**What the exercise asks**
What lines in the records below contain the string "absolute"? Copy every one.

[Stored items from a collection]

-- Opening Marker --

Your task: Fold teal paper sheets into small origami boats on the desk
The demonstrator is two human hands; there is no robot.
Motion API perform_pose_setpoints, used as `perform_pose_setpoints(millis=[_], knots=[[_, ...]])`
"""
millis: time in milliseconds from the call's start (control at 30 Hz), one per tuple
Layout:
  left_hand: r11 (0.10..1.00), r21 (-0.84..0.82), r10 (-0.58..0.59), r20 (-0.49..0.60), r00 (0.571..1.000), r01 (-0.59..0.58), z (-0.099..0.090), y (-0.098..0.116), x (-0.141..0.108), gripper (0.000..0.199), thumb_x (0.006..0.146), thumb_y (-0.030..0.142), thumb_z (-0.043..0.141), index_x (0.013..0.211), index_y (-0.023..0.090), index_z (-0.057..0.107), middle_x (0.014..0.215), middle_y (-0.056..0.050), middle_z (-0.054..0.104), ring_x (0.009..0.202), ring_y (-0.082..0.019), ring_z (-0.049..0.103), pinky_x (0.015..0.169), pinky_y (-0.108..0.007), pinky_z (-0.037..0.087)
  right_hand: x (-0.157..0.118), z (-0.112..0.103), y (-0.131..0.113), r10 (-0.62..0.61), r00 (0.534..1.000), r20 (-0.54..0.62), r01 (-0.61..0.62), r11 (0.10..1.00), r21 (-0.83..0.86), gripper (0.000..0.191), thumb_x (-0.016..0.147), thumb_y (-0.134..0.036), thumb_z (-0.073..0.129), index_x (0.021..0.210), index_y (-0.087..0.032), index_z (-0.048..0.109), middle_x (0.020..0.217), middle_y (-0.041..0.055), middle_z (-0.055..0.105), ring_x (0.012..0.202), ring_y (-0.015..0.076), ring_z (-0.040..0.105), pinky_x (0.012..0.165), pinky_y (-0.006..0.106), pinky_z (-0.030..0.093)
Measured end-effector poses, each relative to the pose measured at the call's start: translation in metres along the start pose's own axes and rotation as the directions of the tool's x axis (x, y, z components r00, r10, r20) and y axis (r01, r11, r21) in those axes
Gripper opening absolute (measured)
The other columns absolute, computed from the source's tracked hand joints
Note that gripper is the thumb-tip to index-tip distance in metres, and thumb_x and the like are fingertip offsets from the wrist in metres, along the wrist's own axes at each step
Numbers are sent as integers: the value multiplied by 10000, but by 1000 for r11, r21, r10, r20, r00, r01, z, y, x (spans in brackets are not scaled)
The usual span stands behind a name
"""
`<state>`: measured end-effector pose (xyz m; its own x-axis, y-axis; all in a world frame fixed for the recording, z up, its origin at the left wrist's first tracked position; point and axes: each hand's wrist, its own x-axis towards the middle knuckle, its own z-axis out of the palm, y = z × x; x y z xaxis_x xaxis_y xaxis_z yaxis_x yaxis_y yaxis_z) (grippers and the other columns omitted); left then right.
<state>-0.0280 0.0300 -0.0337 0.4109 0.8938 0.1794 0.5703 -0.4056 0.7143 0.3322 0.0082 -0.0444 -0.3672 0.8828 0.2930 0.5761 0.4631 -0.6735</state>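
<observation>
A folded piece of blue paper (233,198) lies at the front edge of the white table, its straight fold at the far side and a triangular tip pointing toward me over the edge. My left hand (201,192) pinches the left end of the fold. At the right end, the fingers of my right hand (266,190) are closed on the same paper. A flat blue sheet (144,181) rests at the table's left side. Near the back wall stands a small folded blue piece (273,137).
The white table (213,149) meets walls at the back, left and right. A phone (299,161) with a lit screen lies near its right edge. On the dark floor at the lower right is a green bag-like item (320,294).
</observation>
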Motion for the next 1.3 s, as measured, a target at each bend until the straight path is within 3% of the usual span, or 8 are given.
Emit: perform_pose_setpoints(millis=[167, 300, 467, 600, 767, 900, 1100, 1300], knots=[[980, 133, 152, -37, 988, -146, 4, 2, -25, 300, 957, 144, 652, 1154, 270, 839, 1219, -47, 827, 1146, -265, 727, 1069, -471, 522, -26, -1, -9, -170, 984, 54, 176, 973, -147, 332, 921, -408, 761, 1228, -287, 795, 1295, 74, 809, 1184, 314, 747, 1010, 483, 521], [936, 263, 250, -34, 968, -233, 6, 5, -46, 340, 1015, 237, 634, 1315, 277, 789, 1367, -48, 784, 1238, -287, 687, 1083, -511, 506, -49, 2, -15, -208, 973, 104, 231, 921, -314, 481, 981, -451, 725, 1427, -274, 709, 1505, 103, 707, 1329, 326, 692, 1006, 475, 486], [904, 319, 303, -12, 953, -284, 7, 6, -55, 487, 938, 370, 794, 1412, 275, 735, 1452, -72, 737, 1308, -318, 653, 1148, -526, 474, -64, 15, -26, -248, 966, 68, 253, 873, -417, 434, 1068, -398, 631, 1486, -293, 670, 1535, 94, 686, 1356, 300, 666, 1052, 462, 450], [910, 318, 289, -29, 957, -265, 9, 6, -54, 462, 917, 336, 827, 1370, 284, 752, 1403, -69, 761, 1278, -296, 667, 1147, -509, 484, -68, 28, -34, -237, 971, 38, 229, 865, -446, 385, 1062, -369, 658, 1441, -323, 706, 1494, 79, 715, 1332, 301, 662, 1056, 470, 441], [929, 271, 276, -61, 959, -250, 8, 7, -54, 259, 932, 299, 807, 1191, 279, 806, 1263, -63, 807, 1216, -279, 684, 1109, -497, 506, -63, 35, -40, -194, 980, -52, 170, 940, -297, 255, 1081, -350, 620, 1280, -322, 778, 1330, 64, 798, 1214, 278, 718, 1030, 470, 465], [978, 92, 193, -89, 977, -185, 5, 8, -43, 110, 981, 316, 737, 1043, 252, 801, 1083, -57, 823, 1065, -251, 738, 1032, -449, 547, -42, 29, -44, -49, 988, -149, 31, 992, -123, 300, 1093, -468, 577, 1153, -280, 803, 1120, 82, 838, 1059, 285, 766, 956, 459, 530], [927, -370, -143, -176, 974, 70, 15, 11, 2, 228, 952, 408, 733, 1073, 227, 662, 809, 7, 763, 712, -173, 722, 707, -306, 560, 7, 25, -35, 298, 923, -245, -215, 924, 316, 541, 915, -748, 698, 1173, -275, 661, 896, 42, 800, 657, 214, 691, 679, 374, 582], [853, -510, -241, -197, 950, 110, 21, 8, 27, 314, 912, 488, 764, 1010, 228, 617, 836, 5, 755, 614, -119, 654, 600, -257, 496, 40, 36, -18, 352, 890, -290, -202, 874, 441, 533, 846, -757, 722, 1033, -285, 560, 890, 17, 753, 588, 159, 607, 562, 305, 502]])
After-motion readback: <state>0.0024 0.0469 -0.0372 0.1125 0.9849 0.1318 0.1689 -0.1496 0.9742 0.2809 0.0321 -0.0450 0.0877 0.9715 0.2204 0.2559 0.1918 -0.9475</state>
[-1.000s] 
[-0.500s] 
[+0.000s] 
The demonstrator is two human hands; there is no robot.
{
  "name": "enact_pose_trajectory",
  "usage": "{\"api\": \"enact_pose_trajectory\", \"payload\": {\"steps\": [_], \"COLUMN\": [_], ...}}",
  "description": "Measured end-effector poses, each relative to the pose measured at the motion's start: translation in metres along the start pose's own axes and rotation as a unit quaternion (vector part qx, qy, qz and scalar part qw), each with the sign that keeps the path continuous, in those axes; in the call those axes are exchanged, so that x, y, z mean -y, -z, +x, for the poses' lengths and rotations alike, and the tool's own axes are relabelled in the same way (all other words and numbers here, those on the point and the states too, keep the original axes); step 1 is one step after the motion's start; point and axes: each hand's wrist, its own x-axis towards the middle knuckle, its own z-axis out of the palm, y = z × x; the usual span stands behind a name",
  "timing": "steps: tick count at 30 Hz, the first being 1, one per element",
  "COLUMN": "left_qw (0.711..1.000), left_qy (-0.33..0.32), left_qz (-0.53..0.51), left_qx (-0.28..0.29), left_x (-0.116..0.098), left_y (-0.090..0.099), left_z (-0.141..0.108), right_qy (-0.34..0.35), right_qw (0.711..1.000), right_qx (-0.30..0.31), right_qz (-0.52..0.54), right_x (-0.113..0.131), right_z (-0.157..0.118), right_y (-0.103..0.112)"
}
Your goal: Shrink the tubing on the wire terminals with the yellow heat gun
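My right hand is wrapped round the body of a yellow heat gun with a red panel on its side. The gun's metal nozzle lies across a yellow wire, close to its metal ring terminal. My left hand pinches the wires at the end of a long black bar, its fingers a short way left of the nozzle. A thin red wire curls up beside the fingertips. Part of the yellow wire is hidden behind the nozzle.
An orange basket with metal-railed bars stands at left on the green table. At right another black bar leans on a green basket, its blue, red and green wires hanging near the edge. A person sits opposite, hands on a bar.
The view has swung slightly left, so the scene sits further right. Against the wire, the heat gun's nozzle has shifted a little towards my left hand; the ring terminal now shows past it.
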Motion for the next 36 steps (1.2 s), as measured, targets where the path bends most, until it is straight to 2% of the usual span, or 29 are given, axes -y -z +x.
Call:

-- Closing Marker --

**Written solution**
Gripper opening absolute (measured)
The other columns absolute, computed from the source's tracked hand joints

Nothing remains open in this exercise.